The phrase “trust issues” is cliché only because it’s so true for so many people. Actually, it must be true on some level for all people. Each one of us is fallen. Each one of us hurts others at one point or another. We carry around the shame of having thrust our shame upon others, and we carry the shame that others have thrust upon us.

People who were called to nurture us fail. We don’t trust the future to be any different. Why should we? We have failed the people we were called to nurture, and so we don’t trust ourselves. Why should we?

For all my trust issues, I’m a terrible liar. To be fair, it’s just my fear of criticism that keeps me on the straight and narrow. Thus my tendency towards transparency isn’t exactly a virtue if I’m only doing it to escape the discomfort of being discovered. Surprisingly, this ill-gotten trait has made it easier to win against my family at poker.
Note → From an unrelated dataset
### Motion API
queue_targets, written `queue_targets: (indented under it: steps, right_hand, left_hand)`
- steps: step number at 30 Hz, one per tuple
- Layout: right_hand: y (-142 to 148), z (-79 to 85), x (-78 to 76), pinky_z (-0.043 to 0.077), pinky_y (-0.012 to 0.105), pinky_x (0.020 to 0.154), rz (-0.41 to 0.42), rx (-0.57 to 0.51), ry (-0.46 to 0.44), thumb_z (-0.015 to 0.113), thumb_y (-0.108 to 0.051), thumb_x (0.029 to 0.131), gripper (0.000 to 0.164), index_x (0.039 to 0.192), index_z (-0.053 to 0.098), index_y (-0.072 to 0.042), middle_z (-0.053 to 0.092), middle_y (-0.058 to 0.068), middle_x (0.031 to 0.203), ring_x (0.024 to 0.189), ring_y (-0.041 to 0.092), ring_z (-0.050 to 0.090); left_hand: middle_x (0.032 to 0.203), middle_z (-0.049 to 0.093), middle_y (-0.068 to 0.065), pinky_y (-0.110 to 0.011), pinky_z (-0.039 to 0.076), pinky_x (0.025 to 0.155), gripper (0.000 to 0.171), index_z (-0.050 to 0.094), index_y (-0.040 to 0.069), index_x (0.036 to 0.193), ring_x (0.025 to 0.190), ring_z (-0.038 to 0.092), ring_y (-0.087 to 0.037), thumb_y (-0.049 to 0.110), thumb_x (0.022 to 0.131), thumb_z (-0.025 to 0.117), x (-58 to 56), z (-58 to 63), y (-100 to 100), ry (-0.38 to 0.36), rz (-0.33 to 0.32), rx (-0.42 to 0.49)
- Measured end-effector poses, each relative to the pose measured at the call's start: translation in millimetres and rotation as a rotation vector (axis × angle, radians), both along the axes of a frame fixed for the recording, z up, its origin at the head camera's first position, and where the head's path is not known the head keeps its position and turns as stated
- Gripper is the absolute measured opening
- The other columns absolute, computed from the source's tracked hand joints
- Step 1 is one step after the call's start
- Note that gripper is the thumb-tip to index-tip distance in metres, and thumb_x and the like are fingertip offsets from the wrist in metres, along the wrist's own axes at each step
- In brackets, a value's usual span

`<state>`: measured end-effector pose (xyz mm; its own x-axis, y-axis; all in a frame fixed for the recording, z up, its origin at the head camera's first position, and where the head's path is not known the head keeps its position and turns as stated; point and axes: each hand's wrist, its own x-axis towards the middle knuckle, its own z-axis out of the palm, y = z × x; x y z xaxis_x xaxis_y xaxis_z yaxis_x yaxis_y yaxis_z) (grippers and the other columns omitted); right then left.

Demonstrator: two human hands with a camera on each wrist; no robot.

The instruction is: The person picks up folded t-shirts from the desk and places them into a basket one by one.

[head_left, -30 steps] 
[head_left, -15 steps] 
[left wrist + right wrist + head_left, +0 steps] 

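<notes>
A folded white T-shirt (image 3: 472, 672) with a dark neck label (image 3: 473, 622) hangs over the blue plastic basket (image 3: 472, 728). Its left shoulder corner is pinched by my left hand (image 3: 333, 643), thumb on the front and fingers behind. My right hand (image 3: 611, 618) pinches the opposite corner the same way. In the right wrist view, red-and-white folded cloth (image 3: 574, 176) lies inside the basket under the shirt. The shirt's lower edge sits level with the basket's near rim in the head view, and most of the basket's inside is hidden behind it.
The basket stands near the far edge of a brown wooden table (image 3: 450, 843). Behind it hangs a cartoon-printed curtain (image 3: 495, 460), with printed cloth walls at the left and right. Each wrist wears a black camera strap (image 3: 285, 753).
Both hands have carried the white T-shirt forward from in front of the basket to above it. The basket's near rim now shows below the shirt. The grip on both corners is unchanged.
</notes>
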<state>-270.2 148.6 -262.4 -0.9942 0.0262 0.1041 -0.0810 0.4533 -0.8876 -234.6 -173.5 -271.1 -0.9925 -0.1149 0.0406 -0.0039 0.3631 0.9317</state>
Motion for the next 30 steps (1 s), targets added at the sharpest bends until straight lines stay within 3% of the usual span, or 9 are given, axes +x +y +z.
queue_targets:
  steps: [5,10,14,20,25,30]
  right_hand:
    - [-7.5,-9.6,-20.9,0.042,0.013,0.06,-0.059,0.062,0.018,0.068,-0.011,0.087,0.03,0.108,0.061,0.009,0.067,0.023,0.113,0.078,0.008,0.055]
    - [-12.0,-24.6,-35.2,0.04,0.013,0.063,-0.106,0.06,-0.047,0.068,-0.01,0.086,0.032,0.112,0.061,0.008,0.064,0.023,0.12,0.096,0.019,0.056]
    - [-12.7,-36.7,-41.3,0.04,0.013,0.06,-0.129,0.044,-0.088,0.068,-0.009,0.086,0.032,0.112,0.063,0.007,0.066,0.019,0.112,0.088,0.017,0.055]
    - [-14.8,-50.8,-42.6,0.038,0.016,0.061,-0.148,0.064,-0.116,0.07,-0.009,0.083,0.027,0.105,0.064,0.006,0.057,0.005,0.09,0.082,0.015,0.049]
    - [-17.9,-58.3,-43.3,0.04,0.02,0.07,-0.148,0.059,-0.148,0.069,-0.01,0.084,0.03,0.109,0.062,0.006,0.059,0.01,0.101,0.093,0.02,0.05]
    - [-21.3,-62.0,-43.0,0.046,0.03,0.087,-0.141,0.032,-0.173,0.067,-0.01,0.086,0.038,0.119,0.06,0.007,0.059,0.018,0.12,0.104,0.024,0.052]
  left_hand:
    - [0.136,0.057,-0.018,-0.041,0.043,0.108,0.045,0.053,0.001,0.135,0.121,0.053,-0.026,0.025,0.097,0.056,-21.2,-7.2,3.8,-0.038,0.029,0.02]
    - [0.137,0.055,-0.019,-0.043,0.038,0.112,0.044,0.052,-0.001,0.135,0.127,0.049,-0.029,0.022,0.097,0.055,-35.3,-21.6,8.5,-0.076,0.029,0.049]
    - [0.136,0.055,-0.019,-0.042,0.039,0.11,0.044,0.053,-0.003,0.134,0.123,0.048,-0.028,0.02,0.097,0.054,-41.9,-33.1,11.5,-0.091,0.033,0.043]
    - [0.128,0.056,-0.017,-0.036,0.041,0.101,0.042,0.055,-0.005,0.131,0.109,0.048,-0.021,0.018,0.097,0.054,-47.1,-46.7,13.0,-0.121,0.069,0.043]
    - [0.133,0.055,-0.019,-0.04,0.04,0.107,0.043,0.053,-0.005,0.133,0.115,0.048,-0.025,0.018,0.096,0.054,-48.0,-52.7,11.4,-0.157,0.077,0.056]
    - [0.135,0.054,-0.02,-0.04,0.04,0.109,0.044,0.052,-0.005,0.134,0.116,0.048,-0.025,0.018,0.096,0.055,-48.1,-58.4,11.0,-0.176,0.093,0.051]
They know that if Mommy raises high, you’d better fold, because she can’t bluff for love, money, or poker chips.

If my kids know I can’t bluff, then God certainly does. So for most of my life, I’ve been all but unable to utter the words, “Jesus, I trust in You.” After all, I really don’t want to lie to God. He of all Persons would call my bluff.

I don’t trust Him when I look at what was supposed to be and hold it up against what actually is. We were created for Eden, a perfect garden of pure communion with God and each other. Instead we live in slums of torment, of broken promises and lies so convincing that we think we have to believe them in order to survive.

I need love from people, I don’t get it, and as a result I don’t trust God. What kind of racket is He running here, anyway? What could He possibly get out of putting us with each other, if He really loves us so much?

In spite of all this ache and mistrust, I still pray the Family Rosary, and that’s where God meets me in my mistrust. One night, it was my turn to lead the Third Joyful Mystery: the Nativity. It was on a day when I’d been struggling mightily with God, my lack of trust in Him, and with knowing but not quite believing the reality that He’s the only one I should trust. He may have allowed the Fall, but He didn’t cause it.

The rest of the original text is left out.